Restate the full listing word for word; images stay out of it.

--------------------

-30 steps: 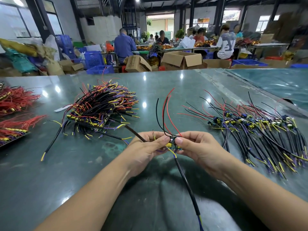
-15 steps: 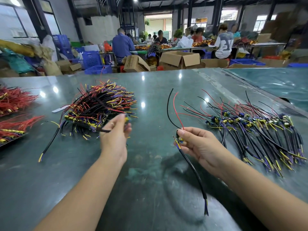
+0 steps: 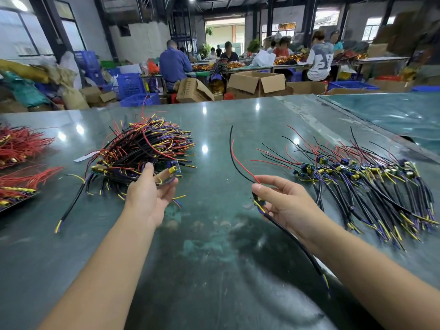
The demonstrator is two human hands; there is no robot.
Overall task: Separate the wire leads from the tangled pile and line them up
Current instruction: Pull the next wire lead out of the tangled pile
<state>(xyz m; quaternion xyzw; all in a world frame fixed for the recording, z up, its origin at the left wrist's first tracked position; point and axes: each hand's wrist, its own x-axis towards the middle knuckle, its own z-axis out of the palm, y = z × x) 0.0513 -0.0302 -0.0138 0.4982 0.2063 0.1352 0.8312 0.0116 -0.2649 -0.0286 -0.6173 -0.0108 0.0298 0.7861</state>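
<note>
Fingers of the right hand (image 3: pixel 283 201) pinch one wire lead (image 3: pixel 289 231) at its small component; its black cable hangs toward the person. Left hand (image 3: pixel 148 195), fingers loosely spread, touches the near edge of the tangled pile (image 3: pixel 142 151). Sorted leads (image 3: pixel 371 186) lie in a row on the green table (image 3: pixel 214 258), right of the held lead.

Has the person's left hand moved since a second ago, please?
Yes. The left hand left the right hand and the single black-sheathed wire lead it holds, going left and away to the tangled multicoloured wire pile, now touching its near edge.
</note>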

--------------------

### Solved problem
-30 steps: 
-15 steps: 
+0 steps: 
The demonstrator is two human hands; there is no robot.
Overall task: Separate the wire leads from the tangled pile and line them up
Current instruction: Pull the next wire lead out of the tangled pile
<state>(xyz m; quaternion xyzw; all in a world frame fixed for the recording, z up, its origin at the left wrist's first tracked position; point and axes: each hand's wrist, its own x-axis towards the middle knuckle, its own z-axis out of the palm, y = z × x) 0.0513 -0.0302 -0.0138 0.4982 0.2063 0.1352 0.8312 0.0116 -0.2649 -0.0286 -0.6173 -0.0108 0.0298 0.7861</state>
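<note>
Fingers of the right hand (image 3: pixel 283 201) pinch one wire lead (image 3: pixel 289 231) at its small component; its black cable hangs toward the person. Left hand (image 3: pixel 148 195), fingers loosely spread, touches the near edge of the tangled pile (image 3: pixel 142 151). Sorted leads (image 3: pixel 371 186) lie in a row on the green table (image 3: pixel 214 258), right of the held lead.

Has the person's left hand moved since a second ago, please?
Yes. The left hand left the right hand and the single black-sheathed wire lead it holds, going left and away to the tangled multicoloured wire pile, now touching its near edge.
</note>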

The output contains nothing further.